A Conversation on Tools with Lewis Harrison
Foundational Principle for this Conversation: To explore
how the effective use of tools, particularly technology,
can give us greater access to the other 16 Wealth and
Freedom Resources. Definition: Tool – Any device used
to perform or facilitate manual, mechanical, or technological tasks.
STUDENT: Why are “tools” considered such an essential
resource for the creation of wealth and freedom?
LEWIS: In a world where each of us has unique talents and
gifts to serve ourselves and others, it is the availability of
practical tools that brings us what is needed to gain the
greatest benefit at the lowest cost. You might say that
of the SWFR, it is tools that can best transform our
weaknesses into strengths. It’s a basic rule that if you
want a job done right, you need a person who can do the
job and the right tools for that job.

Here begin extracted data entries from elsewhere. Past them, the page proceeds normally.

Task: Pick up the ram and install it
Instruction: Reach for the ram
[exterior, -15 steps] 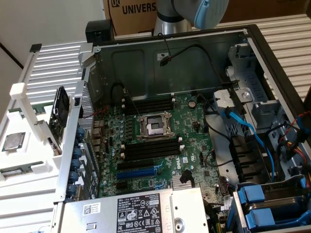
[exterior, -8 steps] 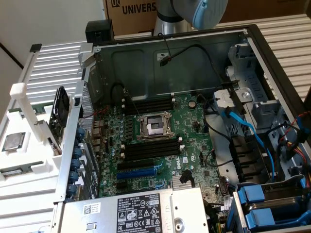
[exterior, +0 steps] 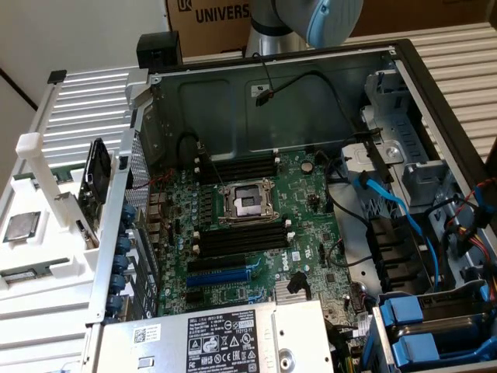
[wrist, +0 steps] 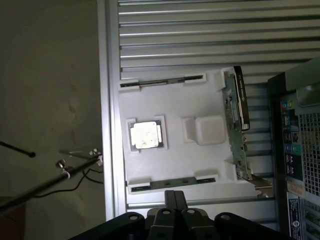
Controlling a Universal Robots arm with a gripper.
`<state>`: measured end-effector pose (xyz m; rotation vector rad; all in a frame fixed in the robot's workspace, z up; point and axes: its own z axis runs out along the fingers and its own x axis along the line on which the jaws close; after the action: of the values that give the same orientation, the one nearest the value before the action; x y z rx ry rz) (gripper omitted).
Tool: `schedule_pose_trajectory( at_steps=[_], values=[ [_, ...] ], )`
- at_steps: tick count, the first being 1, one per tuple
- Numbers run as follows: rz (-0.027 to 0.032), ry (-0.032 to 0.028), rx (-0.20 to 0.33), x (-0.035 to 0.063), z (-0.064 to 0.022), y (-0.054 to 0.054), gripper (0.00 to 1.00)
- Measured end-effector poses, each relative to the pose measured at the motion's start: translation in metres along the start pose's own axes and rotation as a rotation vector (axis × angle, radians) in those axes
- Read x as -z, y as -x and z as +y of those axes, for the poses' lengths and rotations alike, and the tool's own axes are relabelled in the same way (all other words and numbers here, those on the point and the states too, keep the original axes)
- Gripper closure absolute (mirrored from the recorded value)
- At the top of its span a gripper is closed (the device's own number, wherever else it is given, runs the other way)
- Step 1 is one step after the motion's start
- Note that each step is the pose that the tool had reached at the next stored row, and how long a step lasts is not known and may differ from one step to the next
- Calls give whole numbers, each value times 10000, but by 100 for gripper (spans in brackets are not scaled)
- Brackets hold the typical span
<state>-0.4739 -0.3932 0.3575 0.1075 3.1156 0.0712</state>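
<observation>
The white tray (exterior: 58, 233) and the ram (exterior: 23, 273) in it run off the exterior view's left edge. Beside the tray, the gripper (wrist: 175, 200) is cut off by the wrist picture's edge.

the arm (exterior: 299, 19) hangs high (blue-capped joint), end effector (wrist: 175, 197) facing straight down.
</observation>
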Motion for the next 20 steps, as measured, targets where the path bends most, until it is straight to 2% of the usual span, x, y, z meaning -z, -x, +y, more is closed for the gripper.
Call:
schedule_pose_trajectory(
  at_steps=[14,17,20],
  values=[
    [1,0,8,0,0,-1,89],
    [39,17,818,0,3,-2,89],
    [64,30,1368,0,2,-2,89]
  ],
)
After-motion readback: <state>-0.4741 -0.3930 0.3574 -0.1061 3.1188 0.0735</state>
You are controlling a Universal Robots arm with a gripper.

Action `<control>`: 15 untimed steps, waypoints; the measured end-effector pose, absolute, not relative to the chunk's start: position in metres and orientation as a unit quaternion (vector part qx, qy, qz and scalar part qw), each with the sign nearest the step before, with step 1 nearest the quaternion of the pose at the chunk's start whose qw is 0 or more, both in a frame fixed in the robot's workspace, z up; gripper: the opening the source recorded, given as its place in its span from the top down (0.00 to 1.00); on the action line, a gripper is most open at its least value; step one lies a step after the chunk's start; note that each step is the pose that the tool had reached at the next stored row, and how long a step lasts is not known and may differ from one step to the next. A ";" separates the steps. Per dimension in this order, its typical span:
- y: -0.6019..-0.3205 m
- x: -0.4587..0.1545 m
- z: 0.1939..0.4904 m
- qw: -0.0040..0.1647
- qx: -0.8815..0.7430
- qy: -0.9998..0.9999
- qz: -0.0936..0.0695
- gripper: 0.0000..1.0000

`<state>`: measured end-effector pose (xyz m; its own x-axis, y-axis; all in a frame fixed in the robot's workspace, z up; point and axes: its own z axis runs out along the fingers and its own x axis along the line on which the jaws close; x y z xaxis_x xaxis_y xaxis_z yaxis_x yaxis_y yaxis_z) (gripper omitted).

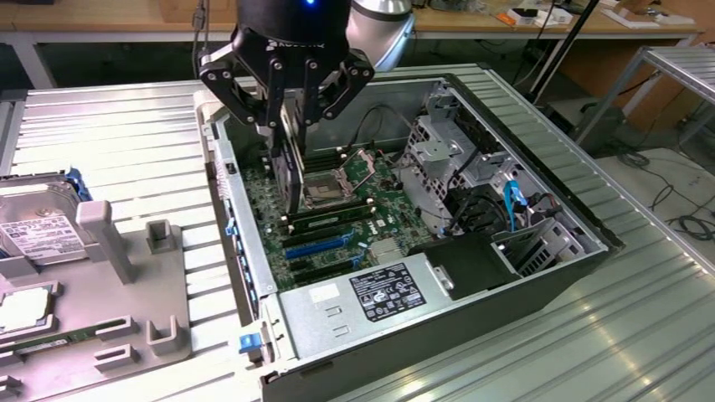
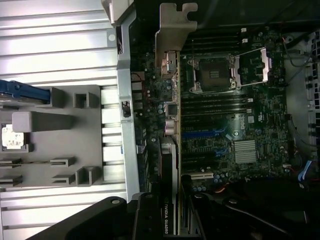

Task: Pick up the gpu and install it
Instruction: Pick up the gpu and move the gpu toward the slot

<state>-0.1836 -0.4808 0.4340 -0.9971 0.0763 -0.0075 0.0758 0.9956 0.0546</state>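
The gpu (image 1: 290,163) hangs edge-on below my gripper (image 1: 288,126), which is shut on it over the open computer case (image 1: 537,285). The card is upright above the motherboard (image 1: 374,219), close to the case wall on the exterior view's left, and I cannot tell whether it touches the board. In the wrist view the gpu (image 2: 170,145) runs away from my gripper (image 2: 167,217), its silver bracket (image 2: 172,30) at the far end beside the case wall. Blue expansion slots (image 1: 318,244) lie past the card, toward the power supply.
A CPU socket (image 1: 326,191) and memory slots sit beside the card. The power supply (image 1: 374,293) fills the case's near end, with drive cages and cables (image 1: 491,193) on the exterior view's right. A grey fixture (image 1: 123,276) with a hard drive (image 1: 33,230) lies left of the case.
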 end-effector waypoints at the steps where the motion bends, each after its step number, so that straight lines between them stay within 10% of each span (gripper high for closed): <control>1: -0.481 -0.183 0.434 0.005 0.038 0.999 0.027 0.73; 15: -0.481 -0.165 0.434 0.005 0.038 0.999 0.027 0.73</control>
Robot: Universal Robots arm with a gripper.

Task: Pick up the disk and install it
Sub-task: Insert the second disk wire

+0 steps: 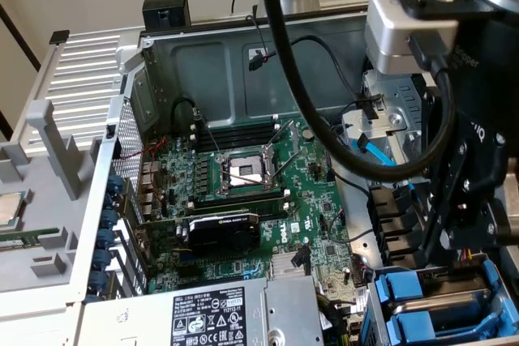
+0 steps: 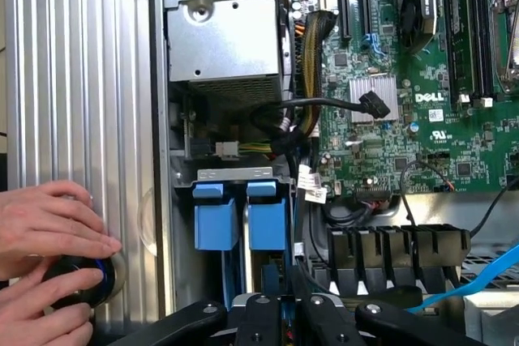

This a basic rule known
by car mechanics, dentists, brain surgeons, masons,
carpenters, and even Capuchin monkeys.
STUDENT: Capuchin monkeys?
LEWIS: Researchers have discovered that bearded capuchin
monkeys in the wild understand the importance of tools.
They will go through numerous stones until they find the
right one to crack nuts. If a stone is too crumbly, too large,
or too small they will reject it.
STUDENT: How are tools used ineffectively?
LEWIS: The answer to this question is too vast to fully address here, however it can be said that we are constantly influenced by emerging technologies that can radically transform and even destroy our ways of seeing the world. In large economies, sophisticated tools and technology applied without concern for conservation and balance may have a negative effect on the larger culture and society on every level (See the Conversation on Conservation and Balance).
STUDENT: What is the solution to this problem?
LEWIS: The solution to this is to create systems that ensure that tools serve our most humanitarian instincts. The causes of technological problems and the solutions to these technology issues is addressed in the writings of the visionary economist E.F. Schumacher. Schumacher has influenced the theories embraced by many important economists and community activists. Many of his ideas have formed the basis for a concept known as “appropriate technology.”
STUDENT: Please go into greater depth on the concept of appropriate technology.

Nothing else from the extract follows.